WHAT TO PRODUCE ::
In the entries below, find the line with "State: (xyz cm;" and the line with "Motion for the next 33". Reproduce those two lines and every line between them exactly, and nothing more.

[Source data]
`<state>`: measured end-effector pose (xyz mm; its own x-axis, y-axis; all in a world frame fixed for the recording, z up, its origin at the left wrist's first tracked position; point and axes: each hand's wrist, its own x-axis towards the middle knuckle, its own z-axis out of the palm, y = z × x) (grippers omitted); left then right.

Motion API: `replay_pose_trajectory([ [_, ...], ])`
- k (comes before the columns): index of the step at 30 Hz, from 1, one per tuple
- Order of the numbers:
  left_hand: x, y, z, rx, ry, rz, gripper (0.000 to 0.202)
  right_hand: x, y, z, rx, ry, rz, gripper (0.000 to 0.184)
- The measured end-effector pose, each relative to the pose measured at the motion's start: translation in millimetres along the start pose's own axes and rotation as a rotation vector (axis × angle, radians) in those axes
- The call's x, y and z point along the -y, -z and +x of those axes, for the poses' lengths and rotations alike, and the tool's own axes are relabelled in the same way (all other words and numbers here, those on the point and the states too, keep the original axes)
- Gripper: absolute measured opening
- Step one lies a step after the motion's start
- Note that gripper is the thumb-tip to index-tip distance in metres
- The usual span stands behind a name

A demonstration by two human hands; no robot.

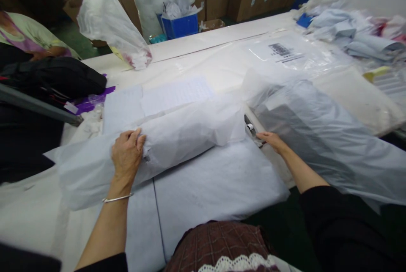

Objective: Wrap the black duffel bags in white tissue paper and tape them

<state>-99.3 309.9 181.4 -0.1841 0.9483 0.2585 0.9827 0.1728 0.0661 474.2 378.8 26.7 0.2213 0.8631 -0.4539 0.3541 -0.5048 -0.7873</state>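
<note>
The white wrapped bundle lies at twelve o'clock from the wearer; its thin wrapping might tear if the left hand, bent-fingered on it (pinching, I cannot tell), presses hard. At three o'clock, the right hand curls its fingers, hold unclear.

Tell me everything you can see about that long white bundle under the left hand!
The long white bundle looks wrapped in cloudy, wrinkled film or paper; I can't tell which. It lies across a pale layer, right end crumpled. The left hand rests on top, beside a small dark mark.
</note>
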Motion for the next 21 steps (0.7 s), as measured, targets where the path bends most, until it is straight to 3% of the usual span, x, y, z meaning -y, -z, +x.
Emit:
replay_pose_trajectory([
  [7,3,-2.7,1,-0.032,0.076,-0.118,0.044,4,15,-23,-0.098,0.107,0.036,0.041],
  [10,7,-4.1,-1,-0.036,0.163,-0.188,0.045,1,25,-42,-0.148,0.117,0.023,0.038],
  [13,11,-5.4,-2,-0.014,0.156,-0.210,0.042,-4,27,-56,-0.138,0.082,-0.037,0.036],
  [19,11,-13.0,-12,-0.058,0.067,-0.283,0.039,-20,20,-64,-0.067,0.001,-0.288,0.030],
  [21,9,-17.0,-16,-0.086,0.039,-0.271,0.036,-26,25,-63,-0.091,-0.069,-0.546,0.023],
])
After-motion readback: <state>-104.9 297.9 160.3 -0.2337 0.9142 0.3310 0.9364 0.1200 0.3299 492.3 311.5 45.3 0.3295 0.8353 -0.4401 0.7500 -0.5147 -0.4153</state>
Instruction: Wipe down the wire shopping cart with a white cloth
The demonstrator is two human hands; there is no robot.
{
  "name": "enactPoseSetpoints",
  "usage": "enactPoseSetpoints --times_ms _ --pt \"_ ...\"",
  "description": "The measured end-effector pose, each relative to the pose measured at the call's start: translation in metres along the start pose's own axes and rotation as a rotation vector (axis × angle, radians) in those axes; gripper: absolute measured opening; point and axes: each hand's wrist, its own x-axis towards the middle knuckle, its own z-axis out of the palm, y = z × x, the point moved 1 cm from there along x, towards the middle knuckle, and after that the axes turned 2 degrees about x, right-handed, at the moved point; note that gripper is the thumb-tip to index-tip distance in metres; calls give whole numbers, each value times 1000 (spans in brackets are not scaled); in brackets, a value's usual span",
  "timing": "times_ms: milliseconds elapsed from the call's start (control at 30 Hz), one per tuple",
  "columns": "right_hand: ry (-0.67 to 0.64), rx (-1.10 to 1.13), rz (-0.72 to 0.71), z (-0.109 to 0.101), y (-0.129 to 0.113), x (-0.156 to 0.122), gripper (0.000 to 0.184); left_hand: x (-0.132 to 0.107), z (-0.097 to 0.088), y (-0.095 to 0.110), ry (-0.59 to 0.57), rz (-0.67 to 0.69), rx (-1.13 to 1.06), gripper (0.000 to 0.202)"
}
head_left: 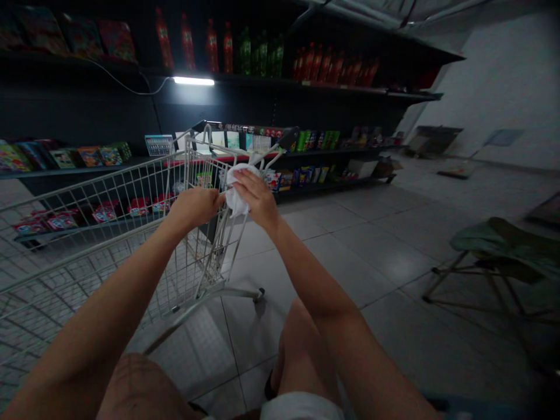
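Observation:
A metal wire shopping cart (170, 286) fills the left side, its handle end pointing away to the right. My left hand (196, 208) is closed around the cart's frame near its upper rear corner. Just to the right, my right hand (256, 195) presses a white cloth (236, 201) against the frame beside the handle. The fingers lie bent over the cloth, and part of it hangs below them. What the cloth covers on the frame is hidden. A cart wheel (259, 296) rests on the floor below.
Dark store shelves (245, 99) with bottles and packages stand behind the cart, lit by a tube light (193, 81). A folding stool (503, 251) with green fabric stands at the right. Grey floor tiles (350, 256) spread between. A dustpan or broom (455, 174) lies farther back.

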Motion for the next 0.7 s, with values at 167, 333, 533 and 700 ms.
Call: enactPoseSetpoints --times_ms 167,333,533,700 --pt "255 -88 206 -48 62 32 47 -6 -1 -1 -7 1 6 62" --pt "270 -108 163 -18 22 16 48 -16 -3 -7 -16 4 19 63" --pt "209 -76 63 -30 28 9 39 -30 -9 -16 -31 14 33 62" --pt "393 -68 178 -29 19 13 40 -42 -11 -23 -19 15 60 60"
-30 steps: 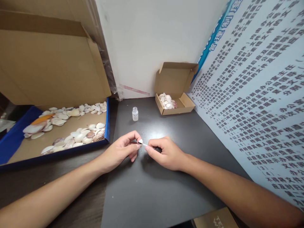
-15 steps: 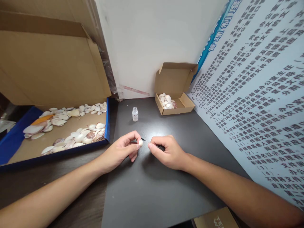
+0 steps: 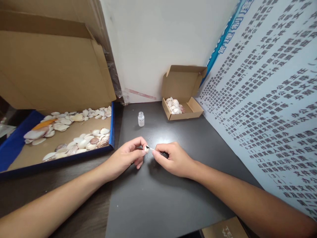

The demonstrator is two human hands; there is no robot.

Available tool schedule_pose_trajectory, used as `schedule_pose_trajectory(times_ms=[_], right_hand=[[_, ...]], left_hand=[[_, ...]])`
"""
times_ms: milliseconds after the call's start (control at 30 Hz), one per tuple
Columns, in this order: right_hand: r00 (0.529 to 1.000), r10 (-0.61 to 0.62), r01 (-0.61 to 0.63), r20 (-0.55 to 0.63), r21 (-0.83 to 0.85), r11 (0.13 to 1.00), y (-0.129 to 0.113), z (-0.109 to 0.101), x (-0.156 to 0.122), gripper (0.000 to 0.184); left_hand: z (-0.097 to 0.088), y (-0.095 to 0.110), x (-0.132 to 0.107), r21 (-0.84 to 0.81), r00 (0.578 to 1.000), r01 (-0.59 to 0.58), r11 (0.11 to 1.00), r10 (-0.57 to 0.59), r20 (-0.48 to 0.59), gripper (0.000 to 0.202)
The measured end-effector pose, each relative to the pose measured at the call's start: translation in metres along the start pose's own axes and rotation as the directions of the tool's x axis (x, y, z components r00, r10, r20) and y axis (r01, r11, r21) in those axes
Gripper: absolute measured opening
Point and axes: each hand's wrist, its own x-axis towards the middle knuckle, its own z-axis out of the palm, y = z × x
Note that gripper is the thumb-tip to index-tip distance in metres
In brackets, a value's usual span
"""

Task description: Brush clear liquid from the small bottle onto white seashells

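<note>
White shell (image 3: 146, 150) in left hand (image 3: 128, 154), brush (image 3: 150, 148) seemingly against it.

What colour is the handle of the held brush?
The handle is black, as the head view shows.

I'd call this an office corner: to the right of the right hand (image 3: 174, 161) rises a big printed board (image 3: 269, 109) (its blue-edged heading (image 3: 234, 29) reads "management rules"), its lines mentioning an office, and a plain dark desktop (image 3: 141, 208) spreads beneath that hand.
</note>
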Motion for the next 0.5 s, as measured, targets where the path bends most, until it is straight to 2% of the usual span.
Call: schedule_pose_trajectory(times_ms=[333,433,500], right_hand=[[0.996,0.081,-0.083,-0.026,-0.072,0.994,0.0011,0.0010,0.0019,0.035],[0.995,0.051,-0.054,-0.092,-0.036,0.998,-0.0011,-0.0009,0.0003,0.036],[0.996,-0.002,0.003,-0.091,0.010,1.000,-0.0027,-0.0020,-0.0013,0.036]], left_hand=[[-0.0010,-0.0008,-0.0004,0.000,1.000,-0.008,1.000,0.008,0.016,0.010],[-0.0006,-0.0001,-0.0004,-0.005,1.000,-0.009,1.000,0.009,0.022,0.011],[0.0000,0.0004,-0.0003,-0.005,1.000,-0.010,1.000,0.010,0.019,0.012]])
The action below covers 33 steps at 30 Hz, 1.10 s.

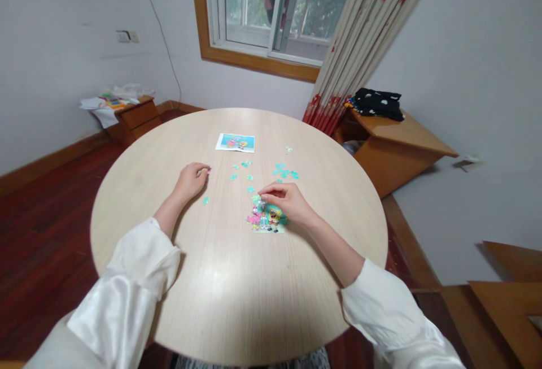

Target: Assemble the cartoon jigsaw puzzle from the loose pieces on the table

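My left hand (192, 181) hovers at the left of the table with thumb and fingers pinched on a small pink and dark puzzle piece (209, 170). My right hand (290, 200) is closed in a pinch at the upper edge of a partly joined cartoon jigsaw puzzle (263, 222). A small pale green puzzle piece (256, 198) shows at its fingertips; the hand covers part of the puzzle's upper right. The joined part shows a pink figure, a grey figure and a yellow square one. One loose teal piece (206, 200) lies below my left hand.
Several loose teal pieces (285, 172) lie beyond my right hand, more (246, 164) near the middle, and a pale one (288, 150) farther back. A picture card (236, 142) lies at the far side of the round table (203, 278). Wooden cabinets (393, 143) stand beyond.
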Available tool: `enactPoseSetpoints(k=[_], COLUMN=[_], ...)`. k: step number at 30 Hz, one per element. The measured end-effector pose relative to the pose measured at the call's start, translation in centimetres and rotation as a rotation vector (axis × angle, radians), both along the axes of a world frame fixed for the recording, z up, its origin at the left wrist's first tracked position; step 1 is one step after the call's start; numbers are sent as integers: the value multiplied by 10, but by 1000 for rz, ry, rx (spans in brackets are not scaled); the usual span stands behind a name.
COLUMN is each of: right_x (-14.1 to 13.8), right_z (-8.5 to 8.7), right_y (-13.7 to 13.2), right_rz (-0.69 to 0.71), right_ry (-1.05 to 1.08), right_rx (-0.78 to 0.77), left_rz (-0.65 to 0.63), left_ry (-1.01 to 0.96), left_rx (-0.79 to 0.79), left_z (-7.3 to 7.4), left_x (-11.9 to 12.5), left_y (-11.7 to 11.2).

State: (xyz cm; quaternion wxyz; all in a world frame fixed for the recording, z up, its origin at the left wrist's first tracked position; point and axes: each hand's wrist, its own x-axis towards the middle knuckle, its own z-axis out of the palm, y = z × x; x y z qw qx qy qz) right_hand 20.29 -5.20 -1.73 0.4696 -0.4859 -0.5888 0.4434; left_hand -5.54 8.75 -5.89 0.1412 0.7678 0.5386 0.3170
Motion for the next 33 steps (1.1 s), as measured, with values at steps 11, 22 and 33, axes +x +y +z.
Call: enactPoseSetpoints(k=[11,22,33], right_x=[-9,-13,-17], right_z=[-14,-15,-3], right_y=[-5,-8,-12], right_rz=[38,64,-35], right_ry=[52,126,206], right_rx=[-69,-160,-356], left_rz=[-3,10,55], left_ry=[-15,-41,-76], left_rx=[15,10,-36], left_z=[-4,-5,-4], left_x=[-3,-2,-2], left_y=[3,3,1])
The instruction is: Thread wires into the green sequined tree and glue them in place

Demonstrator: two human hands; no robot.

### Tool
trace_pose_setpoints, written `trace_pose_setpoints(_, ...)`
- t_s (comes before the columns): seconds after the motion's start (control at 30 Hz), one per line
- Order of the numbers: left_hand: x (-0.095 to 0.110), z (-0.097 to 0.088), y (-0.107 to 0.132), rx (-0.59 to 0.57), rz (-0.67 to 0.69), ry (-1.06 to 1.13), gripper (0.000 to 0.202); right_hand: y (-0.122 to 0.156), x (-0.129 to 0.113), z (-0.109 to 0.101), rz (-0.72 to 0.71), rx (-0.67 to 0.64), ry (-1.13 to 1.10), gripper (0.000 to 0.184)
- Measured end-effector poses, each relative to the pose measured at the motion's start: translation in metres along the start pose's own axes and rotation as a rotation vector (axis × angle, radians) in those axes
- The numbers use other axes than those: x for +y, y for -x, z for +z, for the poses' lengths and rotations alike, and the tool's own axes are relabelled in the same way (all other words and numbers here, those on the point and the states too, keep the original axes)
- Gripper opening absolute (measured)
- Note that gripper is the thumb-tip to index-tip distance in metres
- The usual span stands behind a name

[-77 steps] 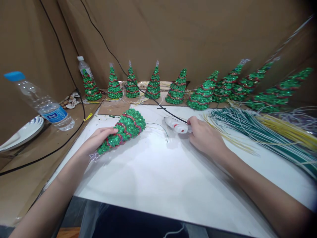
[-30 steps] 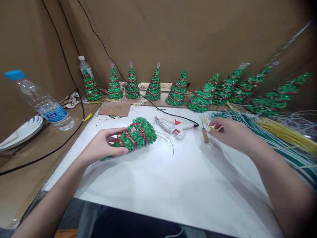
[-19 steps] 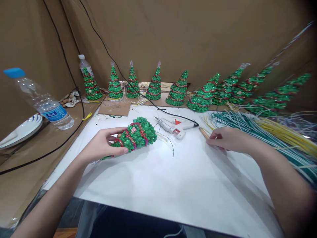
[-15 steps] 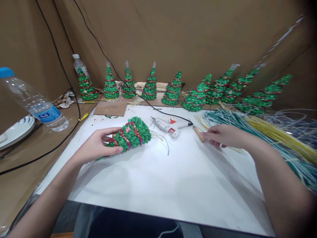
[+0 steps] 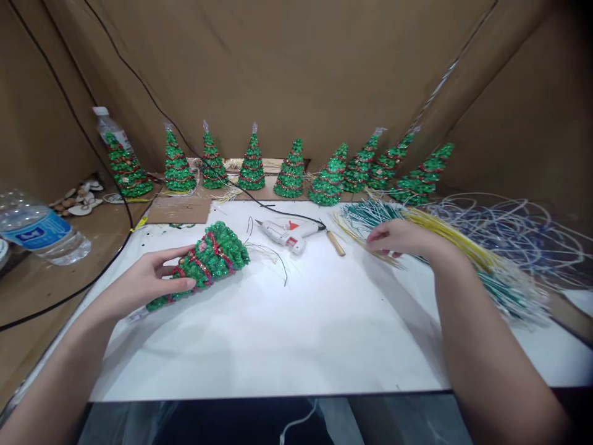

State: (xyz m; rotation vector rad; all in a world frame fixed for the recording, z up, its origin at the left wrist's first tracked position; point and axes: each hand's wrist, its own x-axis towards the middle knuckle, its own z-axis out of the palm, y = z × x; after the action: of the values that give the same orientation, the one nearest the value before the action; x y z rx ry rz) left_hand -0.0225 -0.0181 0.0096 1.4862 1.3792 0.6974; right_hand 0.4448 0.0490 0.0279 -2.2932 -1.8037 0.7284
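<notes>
A green beaded Christmas tree with red garland lies on its side on the white tabletop, tip toward me at the left. My left hand is closed around its narrower part, thumb on the near side. My right hand hovers palm down by the front ends of a bundle of green and white strands; its fingers are loosely bent and apart, with nothing visible in them. Left of that hand lies a tool with a wooden handle. A white glue gun rests between the tree and the tool.
Several finished beaded trees stand in a row along the back. A black cable crosses to the glue gun. At the left are a water bottle and a cardboard piece. Tangled clear and yellow strands spread at the right.
The view has turned right, so everything sits further left. My right hand has moved off from the wooden-handled tool toward the strands. My left hand still holds the tree.
</notes>
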Motion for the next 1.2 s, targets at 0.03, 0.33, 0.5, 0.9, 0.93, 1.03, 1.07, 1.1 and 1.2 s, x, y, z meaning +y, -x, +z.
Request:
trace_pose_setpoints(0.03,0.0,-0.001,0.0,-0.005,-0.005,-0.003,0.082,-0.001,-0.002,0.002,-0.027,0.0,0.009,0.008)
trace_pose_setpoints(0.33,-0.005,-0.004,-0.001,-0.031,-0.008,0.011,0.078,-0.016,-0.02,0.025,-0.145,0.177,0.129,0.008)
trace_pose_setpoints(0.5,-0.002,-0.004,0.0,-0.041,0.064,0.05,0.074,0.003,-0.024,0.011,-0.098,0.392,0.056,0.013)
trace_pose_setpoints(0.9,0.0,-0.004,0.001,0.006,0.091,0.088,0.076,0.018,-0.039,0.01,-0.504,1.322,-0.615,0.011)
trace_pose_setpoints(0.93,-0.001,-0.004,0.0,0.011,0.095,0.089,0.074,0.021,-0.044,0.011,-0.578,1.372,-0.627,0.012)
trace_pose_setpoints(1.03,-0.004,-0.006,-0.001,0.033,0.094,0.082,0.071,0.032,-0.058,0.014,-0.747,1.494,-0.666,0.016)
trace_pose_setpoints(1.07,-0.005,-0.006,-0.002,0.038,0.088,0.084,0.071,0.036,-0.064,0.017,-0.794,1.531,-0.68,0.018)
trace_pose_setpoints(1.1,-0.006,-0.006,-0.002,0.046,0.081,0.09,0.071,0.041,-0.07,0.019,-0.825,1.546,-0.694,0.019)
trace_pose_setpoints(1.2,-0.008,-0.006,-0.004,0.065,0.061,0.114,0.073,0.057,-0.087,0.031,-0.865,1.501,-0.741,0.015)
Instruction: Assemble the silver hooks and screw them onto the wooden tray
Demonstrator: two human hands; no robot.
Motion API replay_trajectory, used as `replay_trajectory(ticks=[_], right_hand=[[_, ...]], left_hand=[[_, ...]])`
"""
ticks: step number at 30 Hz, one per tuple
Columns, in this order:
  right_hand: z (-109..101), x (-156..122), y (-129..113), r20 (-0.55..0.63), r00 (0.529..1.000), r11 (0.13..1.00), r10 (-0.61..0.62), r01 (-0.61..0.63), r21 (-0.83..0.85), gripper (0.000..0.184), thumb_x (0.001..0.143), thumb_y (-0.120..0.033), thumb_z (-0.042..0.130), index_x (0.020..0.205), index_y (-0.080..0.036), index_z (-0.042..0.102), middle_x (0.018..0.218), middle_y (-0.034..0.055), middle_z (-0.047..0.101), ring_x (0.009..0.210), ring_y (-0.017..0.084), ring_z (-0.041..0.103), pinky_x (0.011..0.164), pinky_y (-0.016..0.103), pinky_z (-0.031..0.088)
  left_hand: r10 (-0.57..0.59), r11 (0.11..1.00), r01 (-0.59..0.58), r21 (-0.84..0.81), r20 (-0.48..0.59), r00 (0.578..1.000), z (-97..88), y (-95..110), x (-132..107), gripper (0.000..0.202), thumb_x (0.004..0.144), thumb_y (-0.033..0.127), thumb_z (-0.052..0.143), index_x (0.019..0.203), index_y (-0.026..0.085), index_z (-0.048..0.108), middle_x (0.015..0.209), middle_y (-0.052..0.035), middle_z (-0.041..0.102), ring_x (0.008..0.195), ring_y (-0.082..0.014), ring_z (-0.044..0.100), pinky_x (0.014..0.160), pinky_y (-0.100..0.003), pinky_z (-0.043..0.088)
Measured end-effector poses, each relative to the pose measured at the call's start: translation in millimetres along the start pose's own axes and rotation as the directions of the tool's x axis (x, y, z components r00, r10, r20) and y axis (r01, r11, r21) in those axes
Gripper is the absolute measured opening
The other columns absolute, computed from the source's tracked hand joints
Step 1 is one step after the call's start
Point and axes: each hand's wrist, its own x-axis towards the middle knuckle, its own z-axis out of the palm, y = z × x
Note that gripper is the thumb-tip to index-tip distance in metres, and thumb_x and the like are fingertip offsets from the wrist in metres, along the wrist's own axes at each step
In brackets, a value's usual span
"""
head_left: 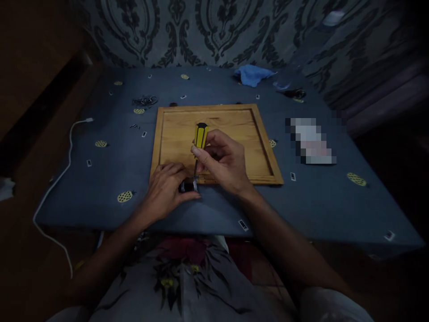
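Observation:
My right hand (226,161) is closed around a screwdriver (201,135) with a yellow and black handle. Its shaft points down at a small metal fitting (195,184), shiny and partly dark, at the near edge of a framed wooden panel (214,129). My left hand (169,183) holds this fitting between thumb and fingers, its fingertips by the panel's near left part. The fingers partly cover the fitting, so its exact kind is hidden. The panel lies flat, with its recessed side up.
A blue-grey cloth with pineapple prints covers the table (100,179). Behind the panel lie a small dark heap of metal pieces (145,100), loose screws (135,127) and a blue cloth (254,75). A white cable (69,152) runs along the left; a blurred-out object (311,141) is at right.

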Motion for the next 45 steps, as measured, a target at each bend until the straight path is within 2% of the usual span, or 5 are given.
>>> replay_trajectory(ticks=[15, 20, 28, 37, 45], right_hand=[[-4.7, 1.4, -3.2, 0.125, 0.991, 0.994, 0.053, -0.065, 0.087, 0.036, 0.08, -0.047, 0.082, 0.091, -0.021, 0.059, 0.083, -0.0048, 0.064, 0.052, 0.007, 0.061, 0.048, 0.023, 0.053], [-5.8, 2.1, -4.5, 0.171, 0.983, 0.996, 0.064, -0.074, 0.054, 0.037, 0.083, -0.05, 0.08, 0.095, -0.018, 0.064, 0.069, -0.0059, 0.062, 0.053, 0.009, 0.062, 0.053, 0.023, 0.054], [-4.7, 1.9, -6.8, 0.159, 0.985, 0.99, 0.071, -0.089, 0.108, 0.042, 0.077, -0.053, 0.084, 0.083, -0.021, 0.058, 0.077, -0.0052, 0.063, 0.047, 0.006, 0.058, 0.042, 0.02, 0.048], [-7.6, 0.7, -9.9, 0.185, 0.979, 0.993, 0.081, -0.095, 0.069, 0.035, 0.085, -0.049, 0.078, 0.092, -0.018, 0.065, 0.068, -0.0052, 0.061, 0.048, 0.008, 0.058, 0.048, 0.023, 0.048], [-2.1, -0.5, -8.0, 0.144, 0.988, 0.988, 0.052, -0.071, 0.135, 0.042, 0.078, -0.05, 0.084, 0.079, -0.022, 0.054, 0.07, -0.0065, 0.058, 0.044, 0.006, 0.054, 0.039, 0.02, 0.044]], left_hand=[[0.012, 1.0, -0.012, -0.008, -0.019, 1.0, 2.1, -1.9, -0.8, 0.045, 0.079, 0.056, 0.082, 0.102, 0.019, 0.074, 0.102, -0.0063, 0.073, 0.1, -0.0282, 0.066, 0.085, -0.039, 0.046], [0.013, 1.0, -0.013, 0.019, -0.028, 1.0, 2.0, -1.4, -0.7, 0.045, 0.08, 0.058, 0.081, 0.105, 0.022, 0.074, 0.102, -0.0054, 0.073, 0.099, -0.0277, 0.066, 0.084, -0.039, 0.047], [0.011, 1.0, -0.01, 0.026, -0.028, 1.0, 1.9, -1.3, -0.8, 0.044, 0.079, 0.059, 0.081, 0.1, 0.021, 0.074, 0.106, -0.0065, 0.074, 0.099, -0.028, 0.067, 0.084, -0.04, 0.048], [0.014, 1.0, -0.014, -0.001, -0.023, 1.0, 0.4, -0.9, 0.3, 0.046, 0.077, 0.059, 0.082, 0.1, 0.02, 0.074, 0.099, -0.0051, 0.073, 0.097, -0.0285, 0.067, 0.082, -0.04, 0.047], [-0.005, 1.0, 0.005, 0.006, -0.016, 1.0, -1.0, 1.6, 0.7, 0.041, 0.077, 0.054, 0.085, 0.097, 0.02, 0.074, 0.103, -0.0057, 0.073, 0.098, -0.0278, 0.067, 0.083, -0.038, 0.047]])
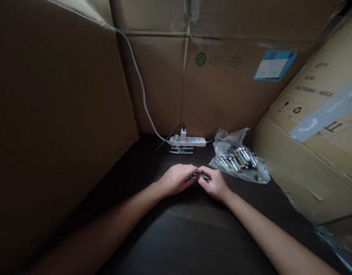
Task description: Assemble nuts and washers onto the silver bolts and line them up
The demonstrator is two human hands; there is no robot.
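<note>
The left hand (176, 180) and right hand (214, 185) nearly met above the table (178, 236), both gripping a metal part (205, 177) between them. Beyond lay two rods (187, 153), then a power strip (197, 142) near the back box (158, 76). A bag (261, 176) of bolts (234, 162) bordered the right box (302, 168); the left box (64, 95) stood farther off. Dark tabletop spread between the forearms (132, 208).

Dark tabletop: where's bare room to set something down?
Bare: between the left forearm and right forearm; also between the left hand and left carton. Crowded: back centre and right, with metal rods, power strip, plastic bag of bolts.
</note>
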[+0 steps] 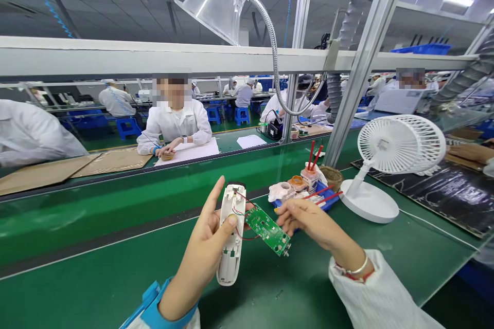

OUTPUT BELOW ::
State: (xyz cm; quaternion wxyz; all in a world frame fixed for the recording, z up, its origin at the left wrist's first tracked position; point and axes: each hand's wrist, its own x-axis towards the middle knuckle, its own z-axis out of the palm, y = z × x; x y z qw qx qy qz) right_hand 20.29 -5.20 -1.73 0.4696 -0.4859 -0.5888 0.4434; left_hand -5.54 8.75 -5.89 0.1412 0.7678 0.5386 0.3170
Motion for the next 33 steps (1.1 s), as measured, with values at steps 11, 22 and 33, axes +x +y +z.

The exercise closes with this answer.